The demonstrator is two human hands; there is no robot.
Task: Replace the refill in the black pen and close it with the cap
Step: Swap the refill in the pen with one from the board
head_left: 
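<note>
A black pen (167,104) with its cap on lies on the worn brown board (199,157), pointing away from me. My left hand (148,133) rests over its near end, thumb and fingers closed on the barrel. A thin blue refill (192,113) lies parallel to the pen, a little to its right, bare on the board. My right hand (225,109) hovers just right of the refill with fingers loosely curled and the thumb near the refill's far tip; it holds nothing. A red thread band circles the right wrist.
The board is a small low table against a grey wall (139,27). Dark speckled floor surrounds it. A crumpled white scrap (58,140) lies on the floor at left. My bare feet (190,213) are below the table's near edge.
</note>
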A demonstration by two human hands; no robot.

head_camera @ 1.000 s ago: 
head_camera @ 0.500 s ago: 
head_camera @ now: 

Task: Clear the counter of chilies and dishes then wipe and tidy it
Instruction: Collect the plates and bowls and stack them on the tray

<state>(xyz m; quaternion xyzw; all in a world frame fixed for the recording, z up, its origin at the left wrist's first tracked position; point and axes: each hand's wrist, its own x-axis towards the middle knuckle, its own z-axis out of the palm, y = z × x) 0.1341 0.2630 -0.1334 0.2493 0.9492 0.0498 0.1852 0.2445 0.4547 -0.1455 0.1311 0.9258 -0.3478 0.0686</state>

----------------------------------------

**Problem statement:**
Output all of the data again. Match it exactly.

**Answer for the task:**
The demonstrator is two human hands; there is no robot.
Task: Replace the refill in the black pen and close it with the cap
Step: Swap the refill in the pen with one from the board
head_left: 
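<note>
A black pen (167,104) with its cap on lies on the worn brown board (199,157), pointing away from me. My left hand (148,133) rests over its near end, thumb and fingers closed on the barrel. A thin blue refill (192,113) lies parallel to the pen, a little to its right, bare on the board. My right hand (225,109) hovers just right of the refill with fingers loosely curled and the thumb near the refill's far tip; it holds nothing. A red thread band circles the right wrist.
The board is a small low table against a grey wall (139,27). Dark speckled floor surrounds it. A crumpled white scrap (58,140) lies on the floor at left. My bare feet (190,213) are below the table's near edge.
</note>
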A demonstration by two human hands; no robot.

head_camera @ 1.000 s ago: 
head_camera @ 0.500 s ago: 
head_camera @ now: 

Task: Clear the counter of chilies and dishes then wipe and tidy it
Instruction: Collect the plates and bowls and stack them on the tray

<state>(xyz m; quaternion xyzw; all in a world frame fixed for the recording, z up, its origin at the left wrist's first tracked position; point and axes: each hand's wrist, its own x-axis towards the middle knuckle, its own z-axis out of the palm, y = z × x) 0.1341 0.2630 -0.1334 0.2493 0.9492 0.0498 0.1852 0.2445 0.4547 -0.1455 0.1311 0.9258 -0.3478 0.0686</state>

Work on the answer has been completed.